Employees pay an NI rate of 8pc on earnings between £242 and £967 a week and 2pc thereafter. Employers pay 13.8pc on all earnings above £175 per week. But no NI is levied on either the worker or the firm if that same remuneration is paid into a pension.
Experts fear the changes could lead to employers lowering the amount they spend on their workers’ pensions, hitting incomes.
But LCP said Ms Reeves may continue targeting pensioners because it has the “potential to raise billions of pounds”, could be implemented quickly and would not directly hit voters’ pay.

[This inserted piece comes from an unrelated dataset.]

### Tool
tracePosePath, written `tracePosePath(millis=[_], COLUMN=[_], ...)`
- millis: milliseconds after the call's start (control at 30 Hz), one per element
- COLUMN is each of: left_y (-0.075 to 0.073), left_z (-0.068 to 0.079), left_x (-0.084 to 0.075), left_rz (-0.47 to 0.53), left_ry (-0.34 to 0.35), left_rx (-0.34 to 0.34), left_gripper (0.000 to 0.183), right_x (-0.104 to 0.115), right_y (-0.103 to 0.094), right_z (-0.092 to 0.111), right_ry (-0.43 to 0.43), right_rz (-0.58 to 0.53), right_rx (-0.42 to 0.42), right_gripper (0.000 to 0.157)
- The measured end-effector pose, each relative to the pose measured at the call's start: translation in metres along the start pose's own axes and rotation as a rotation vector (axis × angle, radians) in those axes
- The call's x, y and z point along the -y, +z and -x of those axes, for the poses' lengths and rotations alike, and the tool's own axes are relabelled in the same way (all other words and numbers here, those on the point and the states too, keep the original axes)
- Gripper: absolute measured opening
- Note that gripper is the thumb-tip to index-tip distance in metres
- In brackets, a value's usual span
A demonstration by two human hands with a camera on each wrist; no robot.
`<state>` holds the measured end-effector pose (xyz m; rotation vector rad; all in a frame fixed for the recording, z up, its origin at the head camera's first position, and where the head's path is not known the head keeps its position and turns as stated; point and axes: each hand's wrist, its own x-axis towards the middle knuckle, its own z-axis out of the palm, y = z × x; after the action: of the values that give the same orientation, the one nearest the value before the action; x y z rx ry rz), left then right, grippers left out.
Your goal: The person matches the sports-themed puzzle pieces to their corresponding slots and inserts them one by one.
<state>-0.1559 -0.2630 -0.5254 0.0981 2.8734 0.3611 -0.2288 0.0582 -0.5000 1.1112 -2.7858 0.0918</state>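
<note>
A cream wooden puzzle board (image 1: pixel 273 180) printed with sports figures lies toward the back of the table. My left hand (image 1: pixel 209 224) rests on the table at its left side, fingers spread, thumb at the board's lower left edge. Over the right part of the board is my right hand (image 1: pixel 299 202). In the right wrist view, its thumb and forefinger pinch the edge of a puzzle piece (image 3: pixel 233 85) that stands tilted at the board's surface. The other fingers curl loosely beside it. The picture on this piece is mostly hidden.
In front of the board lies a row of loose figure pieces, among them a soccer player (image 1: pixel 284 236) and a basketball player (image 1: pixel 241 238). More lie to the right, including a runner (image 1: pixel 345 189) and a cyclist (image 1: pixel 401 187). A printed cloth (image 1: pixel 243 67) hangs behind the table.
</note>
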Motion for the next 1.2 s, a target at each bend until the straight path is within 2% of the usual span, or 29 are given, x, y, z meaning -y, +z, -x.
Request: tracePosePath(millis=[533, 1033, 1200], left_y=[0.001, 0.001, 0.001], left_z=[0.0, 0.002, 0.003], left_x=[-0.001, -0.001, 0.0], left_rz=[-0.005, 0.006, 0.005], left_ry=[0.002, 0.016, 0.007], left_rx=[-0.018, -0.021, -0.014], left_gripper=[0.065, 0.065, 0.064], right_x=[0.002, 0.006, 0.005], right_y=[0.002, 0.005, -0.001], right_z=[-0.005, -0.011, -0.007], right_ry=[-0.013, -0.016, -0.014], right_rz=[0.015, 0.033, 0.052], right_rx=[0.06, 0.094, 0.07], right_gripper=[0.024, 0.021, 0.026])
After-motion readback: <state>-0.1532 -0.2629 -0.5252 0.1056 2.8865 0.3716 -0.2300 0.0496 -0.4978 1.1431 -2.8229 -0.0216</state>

Tom McPhail, of pensions consultancy The Lang Cat, warned that targeting employer pension contribution tax relief would leave employees worse off in retirement.
He said: “The consequence will likely be that generous pension schemes where employers pay more than the minimum of 3pc will get rarer.
“The impact on employers will be smaller retirement savings in 10 or 20 years down the line when they come to retire.”
Steve Webb, partner at LCP said: “The Chancellor will be looking for relatively simple changes which can be introduced quickly and will raise large sums with least voter anger.
“Changes to taxes on business may fall within that category and the large cost of exempting employer pension contributions from NI contributions will not have escaped the Chancellor’s attention”.
A Treasury spokesman said: “We do not comment on speculation around tax changes outside of fiscal events.”